If you'd like to further confirm CUDA is working, you can run the deviceQuery utility provided in the cuda-samples repository. Follow the README in that repository, then run deviceQuery in the build directory:

$ ./build/Samples/1_Utilities/deviceQuery/deviceQuery 
./build/Samples/1_Utilities/deviceQuery/deviceQuery Starting...

 CUDA Device Query (Runtime API) version (CUDART static linking)

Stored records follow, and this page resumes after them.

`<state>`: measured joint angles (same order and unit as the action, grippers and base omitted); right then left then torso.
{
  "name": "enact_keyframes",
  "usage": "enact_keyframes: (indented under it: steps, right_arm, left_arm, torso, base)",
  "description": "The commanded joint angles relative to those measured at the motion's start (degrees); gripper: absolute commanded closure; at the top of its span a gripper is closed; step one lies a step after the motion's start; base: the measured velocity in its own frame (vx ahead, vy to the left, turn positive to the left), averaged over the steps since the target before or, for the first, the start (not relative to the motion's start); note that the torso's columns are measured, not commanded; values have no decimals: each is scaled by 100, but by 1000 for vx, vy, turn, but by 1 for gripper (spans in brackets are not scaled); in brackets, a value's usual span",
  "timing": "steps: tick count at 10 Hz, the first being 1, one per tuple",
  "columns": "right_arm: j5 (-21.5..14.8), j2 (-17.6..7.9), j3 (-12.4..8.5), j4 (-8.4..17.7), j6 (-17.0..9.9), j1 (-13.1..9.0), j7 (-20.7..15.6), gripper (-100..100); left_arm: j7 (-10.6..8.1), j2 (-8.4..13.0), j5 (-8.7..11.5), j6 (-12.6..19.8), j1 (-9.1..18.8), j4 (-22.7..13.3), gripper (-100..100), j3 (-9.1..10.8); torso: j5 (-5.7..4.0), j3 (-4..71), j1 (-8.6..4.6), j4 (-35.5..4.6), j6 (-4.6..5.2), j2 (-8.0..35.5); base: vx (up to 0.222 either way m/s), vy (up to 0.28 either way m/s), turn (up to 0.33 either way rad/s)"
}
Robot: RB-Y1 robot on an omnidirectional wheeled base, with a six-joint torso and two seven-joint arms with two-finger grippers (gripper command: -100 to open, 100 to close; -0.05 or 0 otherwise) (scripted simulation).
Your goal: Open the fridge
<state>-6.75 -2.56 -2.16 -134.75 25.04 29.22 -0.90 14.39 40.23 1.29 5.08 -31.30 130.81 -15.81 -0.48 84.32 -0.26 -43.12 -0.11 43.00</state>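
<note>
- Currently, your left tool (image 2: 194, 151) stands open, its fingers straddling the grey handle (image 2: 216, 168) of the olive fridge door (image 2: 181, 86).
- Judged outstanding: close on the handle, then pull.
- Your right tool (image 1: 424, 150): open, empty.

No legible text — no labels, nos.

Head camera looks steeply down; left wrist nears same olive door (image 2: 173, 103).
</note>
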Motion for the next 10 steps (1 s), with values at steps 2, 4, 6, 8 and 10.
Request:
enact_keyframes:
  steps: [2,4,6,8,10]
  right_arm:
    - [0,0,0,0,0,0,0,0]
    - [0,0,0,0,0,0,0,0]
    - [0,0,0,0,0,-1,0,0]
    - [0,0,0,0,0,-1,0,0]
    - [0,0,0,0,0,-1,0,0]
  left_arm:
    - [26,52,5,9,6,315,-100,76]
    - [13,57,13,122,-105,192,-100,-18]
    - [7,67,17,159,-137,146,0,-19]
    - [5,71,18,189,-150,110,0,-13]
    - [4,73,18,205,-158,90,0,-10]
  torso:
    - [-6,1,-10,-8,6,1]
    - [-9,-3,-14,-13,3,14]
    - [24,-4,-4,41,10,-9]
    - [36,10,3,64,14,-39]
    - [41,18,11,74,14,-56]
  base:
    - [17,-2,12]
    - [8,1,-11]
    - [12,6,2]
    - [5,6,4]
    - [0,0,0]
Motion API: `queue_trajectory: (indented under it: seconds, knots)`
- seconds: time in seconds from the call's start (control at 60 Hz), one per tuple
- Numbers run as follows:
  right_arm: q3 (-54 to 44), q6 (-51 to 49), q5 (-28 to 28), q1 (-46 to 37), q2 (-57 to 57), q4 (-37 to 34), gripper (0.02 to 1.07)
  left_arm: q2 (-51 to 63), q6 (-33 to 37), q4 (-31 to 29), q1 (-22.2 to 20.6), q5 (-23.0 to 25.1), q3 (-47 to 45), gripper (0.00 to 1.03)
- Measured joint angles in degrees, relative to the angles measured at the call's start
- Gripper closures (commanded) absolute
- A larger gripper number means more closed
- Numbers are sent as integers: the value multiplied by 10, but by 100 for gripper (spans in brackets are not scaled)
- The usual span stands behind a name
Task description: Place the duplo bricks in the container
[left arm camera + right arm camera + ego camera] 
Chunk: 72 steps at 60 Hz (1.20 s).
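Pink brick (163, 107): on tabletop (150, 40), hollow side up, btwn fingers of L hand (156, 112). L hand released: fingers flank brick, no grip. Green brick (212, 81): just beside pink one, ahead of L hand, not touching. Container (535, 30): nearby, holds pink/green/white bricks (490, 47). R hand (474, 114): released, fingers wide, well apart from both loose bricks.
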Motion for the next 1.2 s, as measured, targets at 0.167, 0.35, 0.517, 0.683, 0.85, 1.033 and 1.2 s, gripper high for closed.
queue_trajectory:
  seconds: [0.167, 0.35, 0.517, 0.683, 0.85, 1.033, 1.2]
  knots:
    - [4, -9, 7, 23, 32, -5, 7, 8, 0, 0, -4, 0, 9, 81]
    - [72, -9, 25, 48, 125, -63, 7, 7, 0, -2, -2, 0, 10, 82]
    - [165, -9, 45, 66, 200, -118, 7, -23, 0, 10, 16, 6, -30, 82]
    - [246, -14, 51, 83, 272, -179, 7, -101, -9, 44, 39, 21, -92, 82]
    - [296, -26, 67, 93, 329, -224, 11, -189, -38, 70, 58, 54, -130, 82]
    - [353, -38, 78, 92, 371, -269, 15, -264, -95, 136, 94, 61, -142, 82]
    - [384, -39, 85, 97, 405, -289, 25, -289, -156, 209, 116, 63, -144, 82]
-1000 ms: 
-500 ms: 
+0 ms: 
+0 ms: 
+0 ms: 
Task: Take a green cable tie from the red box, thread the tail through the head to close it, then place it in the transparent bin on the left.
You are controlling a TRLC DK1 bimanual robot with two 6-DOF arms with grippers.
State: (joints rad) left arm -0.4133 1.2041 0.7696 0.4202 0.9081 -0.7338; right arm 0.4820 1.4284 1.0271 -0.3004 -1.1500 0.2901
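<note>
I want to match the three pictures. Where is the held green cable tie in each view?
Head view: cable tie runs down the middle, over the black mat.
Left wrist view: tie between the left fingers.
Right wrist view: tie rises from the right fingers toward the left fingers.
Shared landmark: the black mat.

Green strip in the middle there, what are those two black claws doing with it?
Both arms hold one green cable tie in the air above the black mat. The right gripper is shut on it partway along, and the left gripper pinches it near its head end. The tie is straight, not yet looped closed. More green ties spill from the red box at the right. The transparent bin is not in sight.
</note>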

Detected 2 CUDA Capable device(s)

Device 0: "NVIDIA GeForce RTX 4070 Ti"
...

Device 1: "NVIDIA RTX A4000"
...
  Device PCI Domain ID / Bus ID / location ID:   1 / 4 / 0
  Compute Mode:
     < Default (multiple host threads can use ::cudaSetDevice() with device simultaneously) >
> Peer access from NVIDIA GeForce RTX 4070 Ti (GPU0) -> NVIDIA RTX A4000 (GPU1) : No
> Peer access from NVIDIA RTX A4000 (GPU1) -> NVIDIA GeForce RTX 4070 Ti (GPU0) : No

deviceQuery, CUDA Driver = CUDART, CUDA Driver Version = 13.0, CUDA Runtime Version = 13.0, NumDevs = 2
Result = PASS

Conclusion

The driver patch is meant to work with not only the Pi, but many other Arm systems where Nvidia cards are not yet officially supported. So... practically anything that's not big enterprise cloud-native.

mariobalanica was building and testing the patch on an RK3588 board, which should actually go a bit faster than the Pi—it's SoC is faster and more efficient, and it has PCIe Gen 3 x4 support (the Pi 5 only does up to Gen 3 x1).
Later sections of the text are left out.